━━━ Supplied information ━━━

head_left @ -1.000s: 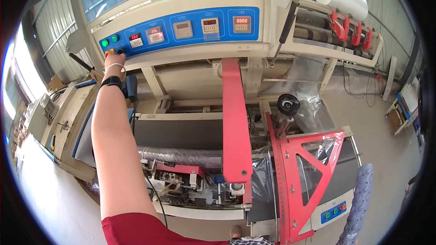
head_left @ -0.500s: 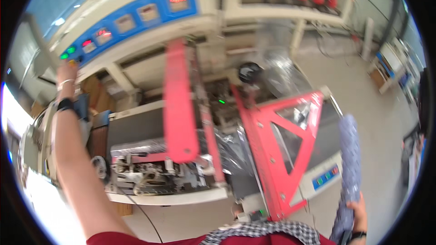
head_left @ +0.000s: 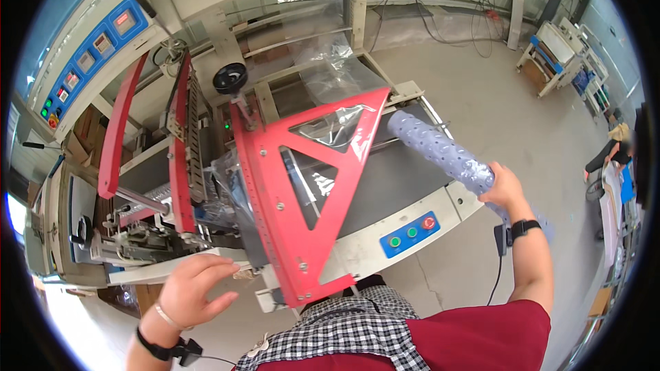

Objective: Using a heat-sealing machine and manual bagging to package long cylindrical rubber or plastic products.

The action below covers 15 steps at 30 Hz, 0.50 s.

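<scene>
In my right hand (head_left: 505,189) is a long bluish-purple roll (head_left: 440,151) with a dimpled, holed surface and a glossy look. My fingers wrap around its middle. Its far end tilts up to the left over the dark conveyor belt (head_left: 385,175), beside the red triangular frame (head_left: 337,220); the lower end is partly hidden behind my forearm. My left hand (head_left: 203,288) holds nothing, its fingers spread, in front of the packing machine's pale front edge (head_left: 158,269). Clear film (head_left: 337,72) is draped behind the red frame.
A blue control panel (head_left: 86,62) runs along the machine's upper left. Two red bars (head_left: 124,130) and a black knob (head_left: 230,78) stand over the machine. Near me is a small button panel (head_left: 410,233). A white cart (head_left: 560,55) stands at the far right on the grey floor.
My left hand has come away from the control panel's buttons and back toward my body. My right hand has raised the roll over the belt, and the view has swung right.
</scene>
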### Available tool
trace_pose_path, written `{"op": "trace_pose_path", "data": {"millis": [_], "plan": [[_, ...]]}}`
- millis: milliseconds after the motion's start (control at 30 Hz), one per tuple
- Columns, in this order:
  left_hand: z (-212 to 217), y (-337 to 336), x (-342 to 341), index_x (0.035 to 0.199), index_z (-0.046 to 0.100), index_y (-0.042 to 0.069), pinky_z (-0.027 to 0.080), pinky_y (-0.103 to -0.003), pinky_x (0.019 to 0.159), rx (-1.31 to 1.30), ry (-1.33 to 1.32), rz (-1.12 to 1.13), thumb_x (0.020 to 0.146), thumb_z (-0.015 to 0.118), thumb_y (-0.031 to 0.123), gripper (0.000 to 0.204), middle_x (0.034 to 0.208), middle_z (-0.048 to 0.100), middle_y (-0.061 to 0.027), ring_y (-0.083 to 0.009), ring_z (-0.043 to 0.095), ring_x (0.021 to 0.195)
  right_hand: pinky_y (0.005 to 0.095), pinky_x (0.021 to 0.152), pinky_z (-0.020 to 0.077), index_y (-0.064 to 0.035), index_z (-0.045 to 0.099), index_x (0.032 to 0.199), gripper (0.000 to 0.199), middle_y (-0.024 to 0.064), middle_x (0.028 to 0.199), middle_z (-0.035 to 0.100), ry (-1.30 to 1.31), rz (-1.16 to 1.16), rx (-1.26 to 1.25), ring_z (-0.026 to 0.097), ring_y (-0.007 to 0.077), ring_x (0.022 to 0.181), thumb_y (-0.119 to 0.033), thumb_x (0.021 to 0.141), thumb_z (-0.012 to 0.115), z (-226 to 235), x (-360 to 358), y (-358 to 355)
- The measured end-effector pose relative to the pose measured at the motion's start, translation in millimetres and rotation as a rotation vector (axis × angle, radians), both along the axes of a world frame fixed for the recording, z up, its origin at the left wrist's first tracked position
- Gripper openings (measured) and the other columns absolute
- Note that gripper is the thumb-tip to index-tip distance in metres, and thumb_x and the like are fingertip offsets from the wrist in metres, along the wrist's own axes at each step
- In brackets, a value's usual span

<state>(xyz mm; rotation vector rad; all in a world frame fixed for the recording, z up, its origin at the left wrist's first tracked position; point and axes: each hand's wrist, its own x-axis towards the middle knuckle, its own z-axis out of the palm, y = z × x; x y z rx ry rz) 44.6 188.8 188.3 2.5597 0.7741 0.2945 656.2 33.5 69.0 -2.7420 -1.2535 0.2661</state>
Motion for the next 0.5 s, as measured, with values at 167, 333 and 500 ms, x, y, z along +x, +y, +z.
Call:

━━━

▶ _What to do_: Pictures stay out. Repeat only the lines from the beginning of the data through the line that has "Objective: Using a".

▶ _Expected output_:
head_left @ -1.000s: 
head_left @ -0.500s: 
head_left @ +0.000s: 

Objective: Using a heat-sealing machine and manual bagging to package long cylindrical rubber or plastic products.

No part of the exercise remains open.